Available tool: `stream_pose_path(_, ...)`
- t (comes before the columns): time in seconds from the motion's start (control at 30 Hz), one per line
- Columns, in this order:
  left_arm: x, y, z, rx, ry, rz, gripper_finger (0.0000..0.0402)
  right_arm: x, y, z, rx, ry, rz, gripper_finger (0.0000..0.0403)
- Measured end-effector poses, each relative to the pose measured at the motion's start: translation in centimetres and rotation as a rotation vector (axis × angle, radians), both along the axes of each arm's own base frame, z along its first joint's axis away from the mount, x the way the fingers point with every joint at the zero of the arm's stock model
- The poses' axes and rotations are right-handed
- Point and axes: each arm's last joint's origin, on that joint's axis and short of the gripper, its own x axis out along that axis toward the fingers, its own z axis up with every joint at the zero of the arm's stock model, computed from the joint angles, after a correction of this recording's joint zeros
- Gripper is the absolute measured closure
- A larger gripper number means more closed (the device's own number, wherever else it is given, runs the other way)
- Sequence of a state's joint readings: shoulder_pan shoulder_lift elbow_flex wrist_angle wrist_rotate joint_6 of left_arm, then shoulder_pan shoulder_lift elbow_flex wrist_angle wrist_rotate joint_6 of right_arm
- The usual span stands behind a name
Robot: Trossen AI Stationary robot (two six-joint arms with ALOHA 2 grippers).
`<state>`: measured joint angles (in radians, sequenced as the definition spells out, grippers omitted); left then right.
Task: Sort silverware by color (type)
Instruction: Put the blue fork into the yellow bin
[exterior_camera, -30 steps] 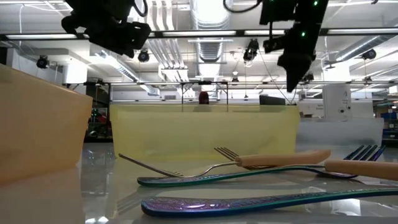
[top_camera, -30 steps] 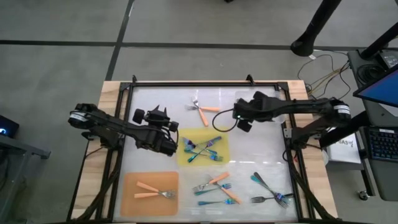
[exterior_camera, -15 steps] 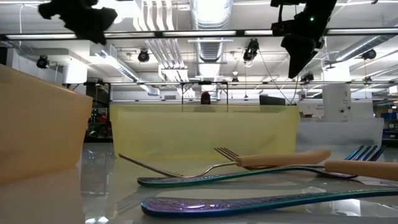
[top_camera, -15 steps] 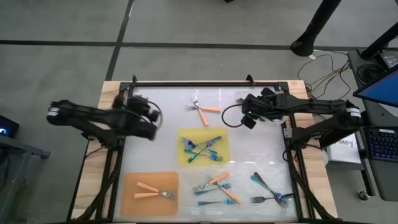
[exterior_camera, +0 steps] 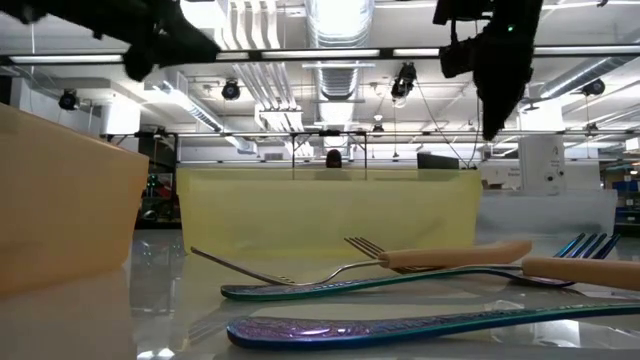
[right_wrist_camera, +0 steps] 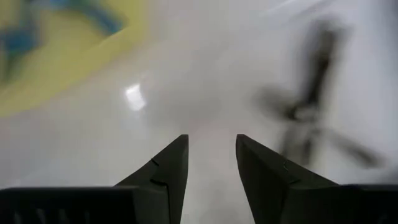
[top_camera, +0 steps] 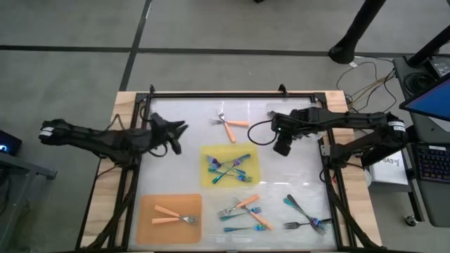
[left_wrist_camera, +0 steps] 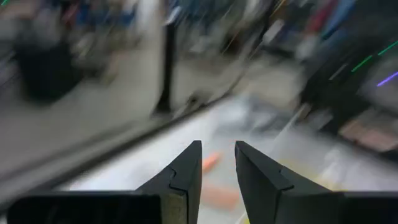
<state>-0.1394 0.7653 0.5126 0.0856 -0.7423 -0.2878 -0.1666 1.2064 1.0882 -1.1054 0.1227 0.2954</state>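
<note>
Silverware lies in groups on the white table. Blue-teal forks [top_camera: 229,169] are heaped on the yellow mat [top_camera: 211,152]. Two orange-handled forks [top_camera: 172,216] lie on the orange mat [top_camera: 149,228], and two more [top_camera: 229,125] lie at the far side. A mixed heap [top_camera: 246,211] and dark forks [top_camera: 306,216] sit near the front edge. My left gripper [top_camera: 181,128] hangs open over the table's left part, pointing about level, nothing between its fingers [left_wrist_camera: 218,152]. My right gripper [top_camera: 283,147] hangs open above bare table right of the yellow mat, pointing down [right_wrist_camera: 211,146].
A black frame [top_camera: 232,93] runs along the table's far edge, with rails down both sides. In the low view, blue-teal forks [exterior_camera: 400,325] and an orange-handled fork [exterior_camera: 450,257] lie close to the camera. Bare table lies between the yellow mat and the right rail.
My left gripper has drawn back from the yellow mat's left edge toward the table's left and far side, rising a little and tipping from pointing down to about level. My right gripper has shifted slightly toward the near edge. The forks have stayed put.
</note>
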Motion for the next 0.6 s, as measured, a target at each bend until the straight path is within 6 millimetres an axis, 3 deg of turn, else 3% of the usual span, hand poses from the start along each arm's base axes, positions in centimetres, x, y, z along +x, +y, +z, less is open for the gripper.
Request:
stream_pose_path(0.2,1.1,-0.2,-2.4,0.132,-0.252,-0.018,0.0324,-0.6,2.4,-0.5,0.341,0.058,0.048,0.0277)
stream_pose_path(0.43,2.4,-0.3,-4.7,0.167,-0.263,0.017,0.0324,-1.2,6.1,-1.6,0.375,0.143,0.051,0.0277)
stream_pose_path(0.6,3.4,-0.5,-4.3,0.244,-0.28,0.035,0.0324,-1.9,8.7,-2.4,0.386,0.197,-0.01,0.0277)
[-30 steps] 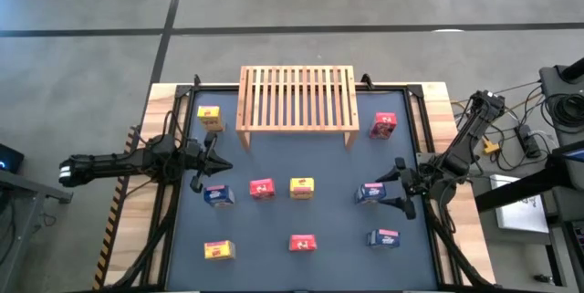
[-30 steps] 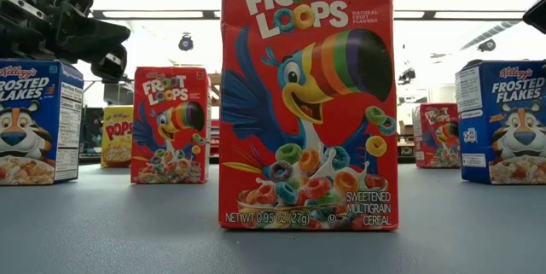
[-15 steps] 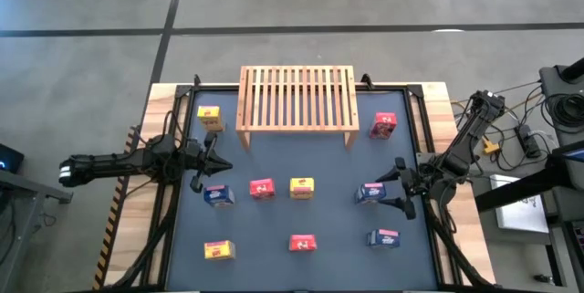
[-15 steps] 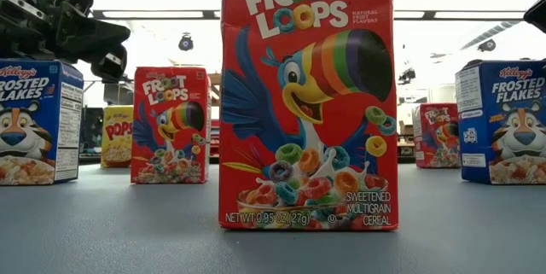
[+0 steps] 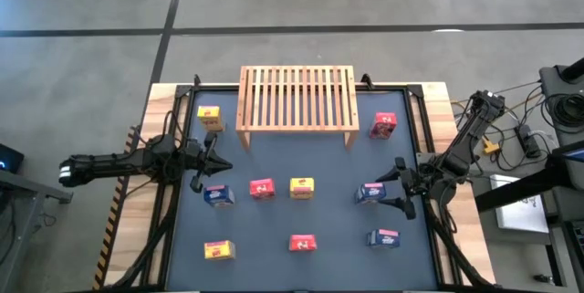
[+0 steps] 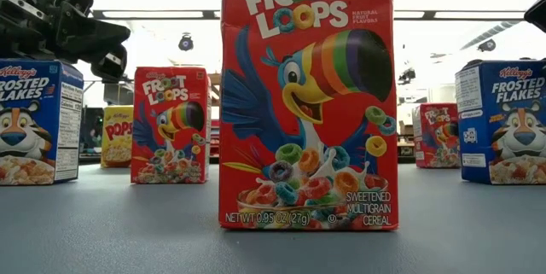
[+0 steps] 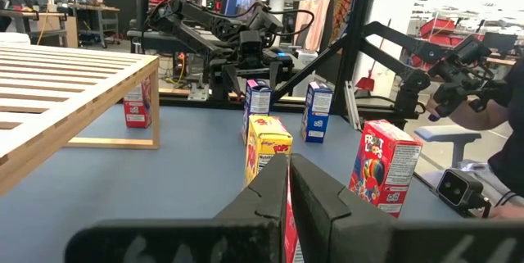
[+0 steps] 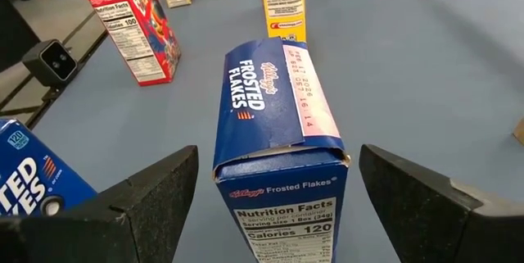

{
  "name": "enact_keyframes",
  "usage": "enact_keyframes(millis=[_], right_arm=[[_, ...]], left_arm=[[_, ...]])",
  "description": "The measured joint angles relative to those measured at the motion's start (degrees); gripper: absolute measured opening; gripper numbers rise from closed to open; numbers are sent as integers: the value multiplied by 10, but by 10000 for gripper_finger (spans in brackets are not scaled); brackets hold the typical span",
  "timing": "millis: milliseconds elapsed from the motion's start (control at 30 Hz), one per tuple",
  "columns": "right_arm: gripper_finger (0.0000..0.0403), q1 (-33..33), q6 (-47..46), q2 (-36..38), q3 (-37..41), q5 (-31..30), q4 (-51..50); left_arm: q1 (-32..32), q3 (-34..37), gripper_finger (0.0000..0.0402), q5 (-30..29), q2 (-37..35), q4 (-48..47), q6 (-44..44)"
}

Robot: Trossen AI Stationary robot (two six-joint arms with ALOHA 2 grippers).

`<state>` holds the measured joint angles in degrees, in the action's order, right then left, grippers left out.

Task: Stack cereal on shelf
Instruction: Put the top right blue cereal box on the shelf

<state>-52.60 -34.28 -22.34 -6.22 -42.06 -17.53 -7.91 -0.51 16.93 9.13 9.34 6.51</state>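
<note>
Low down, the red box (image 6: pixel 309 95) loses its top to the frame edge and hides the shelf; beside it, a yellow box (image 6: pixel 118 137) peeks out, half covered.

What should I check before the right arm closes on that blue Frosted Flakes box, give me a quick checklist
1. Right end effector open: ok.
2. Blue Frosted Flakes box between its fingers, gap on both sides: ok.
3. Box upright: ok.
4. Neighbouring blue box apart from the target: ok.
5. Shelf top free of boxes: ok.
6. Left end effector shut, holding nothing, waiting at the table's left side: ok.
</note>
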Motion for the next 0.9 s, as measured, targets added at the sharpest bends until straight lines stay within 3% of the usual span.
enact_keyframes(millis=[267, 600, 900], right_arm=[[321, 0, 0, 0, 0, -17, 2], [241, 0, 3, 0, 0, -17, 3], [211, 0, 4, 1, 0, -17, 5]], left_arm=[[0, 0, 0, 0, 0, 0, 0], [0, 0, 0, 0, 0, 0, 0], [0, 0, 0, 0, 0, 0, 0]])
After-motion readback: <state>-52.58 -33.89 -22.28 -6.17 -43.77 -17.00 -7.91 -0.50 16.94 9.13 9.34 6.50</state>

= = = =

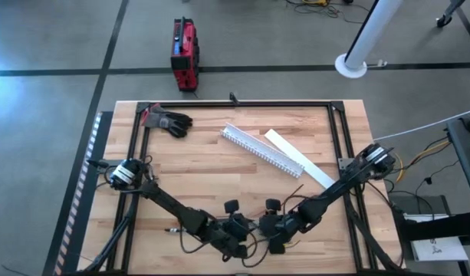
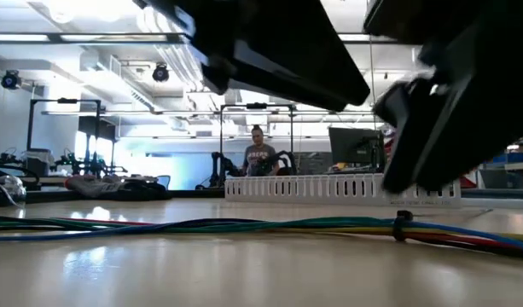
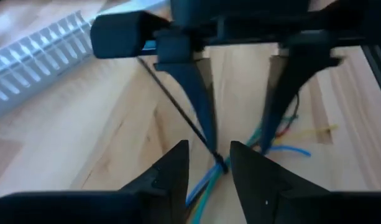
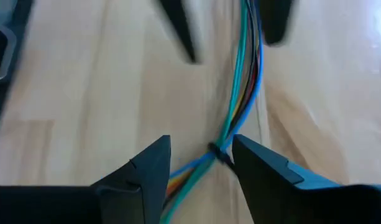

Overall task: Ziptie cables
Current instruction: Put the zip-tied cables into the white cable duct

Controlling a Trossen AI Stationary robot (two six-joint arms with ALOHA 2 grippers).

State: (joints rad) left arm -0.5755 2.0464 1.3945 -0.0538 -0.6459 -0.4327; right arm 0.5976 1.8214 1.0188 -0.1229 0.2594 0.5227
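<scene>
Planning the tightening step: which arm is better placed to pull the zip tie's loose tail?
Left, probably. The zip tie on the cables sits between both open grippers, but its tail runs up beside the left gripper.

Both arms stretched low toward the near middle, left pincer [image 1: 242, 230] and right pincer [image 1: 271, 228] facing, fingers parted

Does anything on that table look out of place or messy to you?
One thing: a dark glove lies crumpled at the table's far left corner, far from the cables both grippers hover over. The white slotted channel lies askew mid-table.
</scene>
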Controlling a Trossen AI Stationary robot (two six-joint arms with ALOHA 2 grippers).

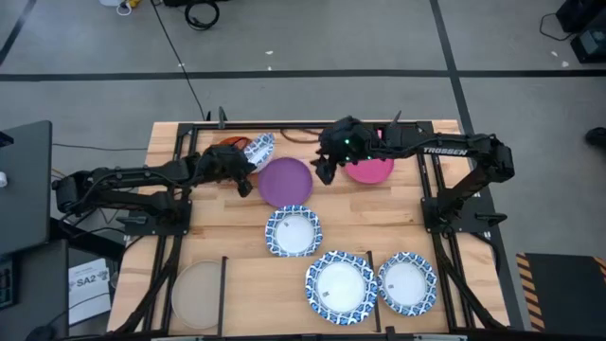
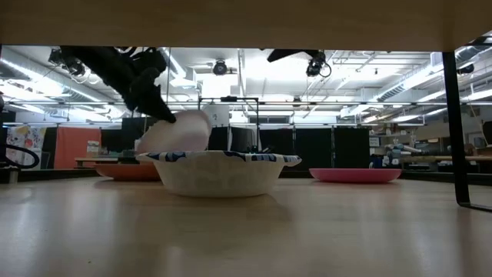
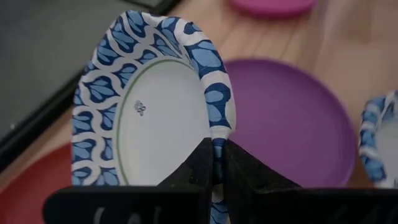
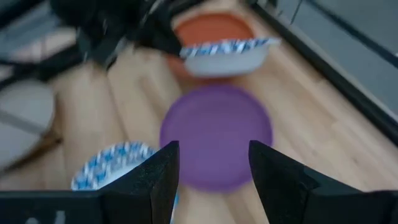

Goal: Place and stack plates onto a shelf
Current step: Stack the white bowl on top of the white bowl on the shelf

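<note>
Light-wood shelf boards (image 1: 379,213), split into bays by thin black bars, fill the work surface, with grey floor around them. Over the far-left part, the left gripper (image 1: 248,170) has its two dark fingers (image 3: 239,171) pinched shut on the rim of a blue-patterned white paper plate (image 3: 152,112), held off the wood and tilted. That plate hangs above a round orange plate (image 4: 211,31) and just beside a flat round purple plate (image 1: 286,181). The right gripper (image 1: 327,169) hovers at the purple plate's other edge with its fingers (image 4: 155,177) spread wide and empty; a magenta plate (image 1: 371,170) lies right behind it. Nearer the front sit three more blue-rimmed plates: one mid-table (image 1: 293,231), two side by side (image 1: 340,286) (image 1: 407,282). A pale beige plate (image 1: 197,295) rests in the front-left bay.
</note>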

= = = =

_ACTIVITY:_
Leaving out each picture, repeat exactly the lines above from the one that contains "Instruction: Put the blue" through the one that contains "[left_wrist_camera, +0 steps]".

_SOLVED PROBLEM:_
Instruction: Put the blue fork into the yellow bin
[exterior_camera, -30 steps] 
[top_camera, -30 steps] 
[exterior_camera, -15 steps] 
[top_camera, -15 steps] 
[exterior_camera, +0 steps] 
[right_wrist_camera, +0 steps] 
[top_camera, +0 steps] 
[left_wrist_camera, +0 steps] 

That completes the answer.